What the task requires: Take the data below and copy exactly the lines starting at the one with "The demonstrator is" and finishing at the one with "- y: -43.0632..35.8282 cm", both included.

===

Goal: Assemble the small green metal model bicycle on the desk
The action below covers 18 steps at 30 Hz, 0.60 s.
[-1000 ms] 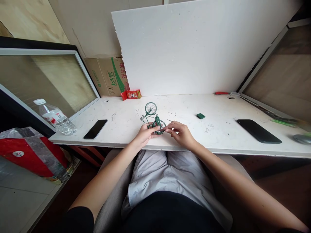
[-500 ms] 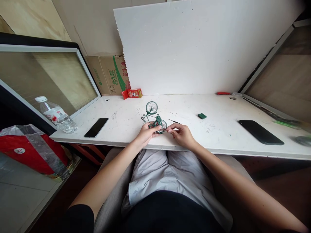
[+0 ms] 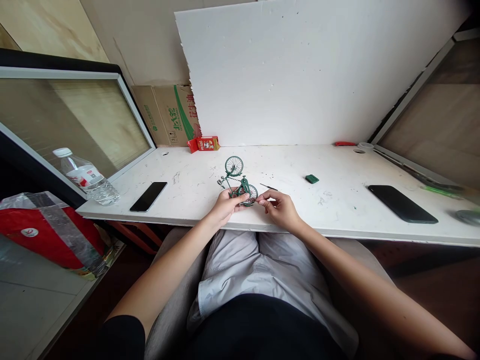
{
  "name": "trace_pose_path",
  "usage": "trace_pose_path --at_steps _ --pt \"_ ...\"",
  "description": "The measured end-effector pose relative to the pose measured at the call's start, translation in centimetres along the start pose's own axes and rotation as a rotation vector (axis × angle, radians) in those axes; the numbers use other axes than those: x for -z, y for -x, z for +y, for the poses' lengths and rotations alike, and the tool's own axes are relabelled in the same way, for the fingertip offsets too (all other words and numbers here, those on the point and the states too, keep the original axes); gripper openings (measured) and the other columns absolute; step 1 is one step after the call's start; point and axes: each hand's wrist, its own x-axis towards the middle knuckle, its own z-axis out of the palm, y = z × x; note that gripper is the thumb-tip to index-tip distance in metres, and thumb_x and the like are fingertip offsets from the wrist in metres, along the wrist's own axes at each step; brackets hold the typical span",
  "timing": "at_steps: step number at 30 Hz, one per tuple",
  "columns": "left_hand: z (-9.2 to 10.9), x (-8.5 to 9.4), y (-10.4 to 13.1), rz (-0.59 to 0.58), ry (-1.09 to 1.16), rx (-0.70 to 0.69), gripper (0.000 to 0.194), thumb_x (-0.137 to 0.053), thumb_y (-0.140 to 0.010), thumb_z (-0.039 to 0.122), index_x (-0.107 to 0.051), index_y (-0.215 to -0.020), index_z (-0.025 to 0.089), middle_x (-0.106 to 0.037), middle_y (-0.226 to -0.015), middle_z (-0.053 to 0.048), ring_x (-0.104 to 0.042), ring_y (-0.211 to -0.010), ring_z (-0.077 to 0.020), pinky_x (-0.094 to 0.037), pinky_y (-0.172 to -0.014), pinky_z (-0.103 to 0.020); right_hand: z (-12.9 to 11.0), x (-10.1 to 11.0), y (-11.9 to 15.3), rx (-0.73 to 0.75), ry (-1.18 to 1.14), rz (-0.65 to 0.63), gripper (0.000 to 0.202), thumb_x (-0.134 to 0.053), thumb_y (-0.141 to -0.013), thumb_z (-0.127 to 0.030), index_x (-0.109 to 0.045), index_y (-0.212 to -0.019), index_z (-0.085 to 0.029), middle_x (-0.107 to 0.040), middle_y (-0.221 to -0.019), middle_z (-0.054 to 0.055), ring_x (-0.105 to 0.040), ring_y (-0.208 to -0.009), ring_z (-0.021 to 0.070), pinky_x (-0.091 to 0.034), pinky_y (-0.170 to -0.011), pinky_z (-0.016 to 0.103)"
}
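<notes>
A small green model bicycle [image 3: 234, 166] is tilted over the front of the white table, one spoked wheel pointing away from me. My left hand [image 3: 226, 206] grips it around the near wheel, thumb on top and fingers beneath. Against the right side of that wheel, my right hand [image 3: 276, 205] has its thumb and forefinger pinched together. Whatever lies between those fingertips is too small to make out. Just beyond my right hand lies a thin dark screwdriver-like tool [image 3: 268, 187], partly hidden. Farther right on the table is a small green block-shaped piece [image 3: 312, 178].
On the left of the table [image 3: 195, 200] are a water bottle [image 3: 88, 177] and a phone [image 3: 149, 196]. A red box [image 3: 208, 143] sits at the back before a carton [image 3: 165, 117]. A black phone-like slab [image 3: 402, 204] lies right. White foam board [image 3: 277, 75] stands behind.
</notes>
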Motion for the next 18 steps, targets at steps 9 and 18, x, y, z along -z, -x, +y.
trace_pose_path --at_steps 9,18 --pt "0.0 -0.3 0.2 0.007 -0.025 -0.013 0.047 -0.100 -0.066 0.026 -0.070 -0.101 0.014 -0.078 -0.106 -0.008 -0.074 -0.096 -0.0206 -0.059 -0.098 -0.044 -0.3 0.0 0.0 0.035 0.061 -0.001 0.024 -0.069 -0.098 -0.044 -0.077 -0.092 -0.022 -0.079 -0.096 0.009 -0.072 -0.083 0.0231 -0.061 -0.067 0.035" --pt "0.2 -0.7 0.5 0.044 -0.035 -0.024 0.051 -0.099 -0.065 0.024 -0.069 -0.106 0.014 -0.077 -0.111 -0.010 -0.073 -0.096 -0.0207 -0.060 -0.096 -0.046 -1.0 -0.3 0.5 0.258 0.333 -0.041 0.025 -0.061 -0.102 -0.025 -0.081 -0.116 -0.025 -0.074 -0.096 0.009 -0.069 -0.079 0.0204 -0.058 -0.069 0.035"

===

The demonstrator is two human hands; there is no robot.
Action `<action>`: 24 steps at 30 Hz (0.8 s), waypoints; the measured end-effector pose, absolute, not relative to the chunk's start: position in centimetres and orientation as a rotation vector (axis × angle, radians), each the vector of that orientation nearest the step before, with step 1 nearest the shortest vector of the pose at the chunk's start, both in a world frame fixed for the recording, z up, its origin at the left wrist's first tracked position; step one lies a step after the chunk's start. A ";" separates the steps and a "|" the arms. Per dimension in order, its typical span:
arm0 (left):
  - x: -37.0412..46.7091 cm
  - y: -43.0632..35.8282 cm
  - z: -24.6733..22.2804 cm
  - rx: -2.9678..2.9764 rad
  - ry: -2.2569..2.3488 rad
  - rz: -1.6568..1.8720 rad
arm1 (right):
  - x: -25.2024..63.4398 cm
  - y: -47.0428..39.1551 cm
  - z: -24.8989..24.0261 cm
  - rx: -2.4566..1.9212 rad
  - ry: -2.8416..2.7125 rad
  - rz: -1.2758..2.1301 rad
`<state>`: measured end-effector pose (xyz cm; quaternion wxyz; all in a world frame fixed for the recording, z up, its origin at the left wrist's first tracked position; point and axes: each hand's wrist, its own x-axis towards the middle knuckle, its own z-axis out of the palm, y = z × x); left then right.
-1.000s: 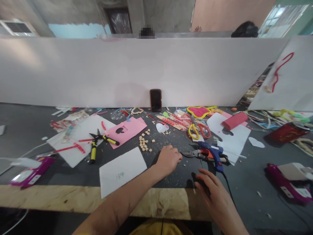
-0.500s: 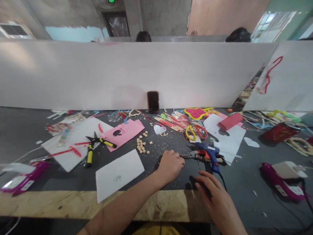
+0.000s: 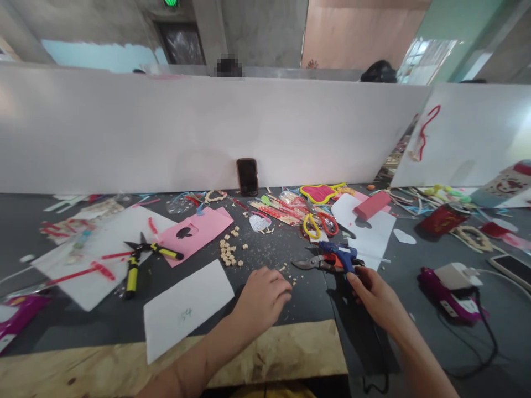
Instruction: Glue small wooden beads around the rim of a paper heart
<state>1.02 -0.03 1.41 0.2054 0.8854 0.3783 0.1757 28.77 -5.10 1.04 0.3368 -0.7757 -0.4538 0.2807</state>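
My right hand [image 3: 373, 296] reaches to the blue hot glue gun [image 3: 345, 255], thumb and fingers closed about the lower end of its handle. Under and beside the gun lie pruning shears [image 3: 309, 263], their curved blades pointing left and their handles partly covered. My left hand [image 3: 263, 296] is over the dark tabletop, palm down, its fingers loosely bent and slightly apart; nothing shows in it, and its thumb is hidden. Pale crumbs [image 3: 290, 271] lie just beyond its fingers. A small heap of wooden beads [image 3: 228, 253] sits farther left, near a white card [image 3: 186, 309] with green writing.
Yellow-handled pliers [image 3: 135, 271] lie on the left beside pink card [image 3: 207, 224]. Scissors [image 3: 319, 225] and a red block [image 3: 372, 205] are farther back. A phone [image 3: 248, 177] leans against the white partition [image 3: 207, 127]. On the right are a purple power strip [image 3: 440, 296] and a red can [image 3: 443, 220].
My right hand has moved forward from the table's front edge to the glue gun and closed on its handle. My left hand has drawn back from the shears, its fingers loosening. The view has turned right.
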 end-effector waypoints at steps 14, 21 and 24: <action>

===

Answer to the exercise:
The demonstrator is two human hands; there is no robot.
Action `<action>`: 24 steps at 30 Hz (0.8 s), waypoints; the measured end-effector pose, absolute, not relative to the chunk's start: position in centimetres and orientation as a rotation vector (axis × angle, radians), each the vector of that orientation nearest the step before, with step 1 nearest the shortest vector of the pose at the chunk's start, both in a world frame fixed for the recording, z up, its origin at the left wrist's first tracked position; step one lies a step after the chunk's start. A ";" separates the steps and a "|" the arms. Per dimension in order, its typical span:
arm0 (left):
  - x: -37.0412..46.7091 cm
  - y: -43.0632..35.8282 cm

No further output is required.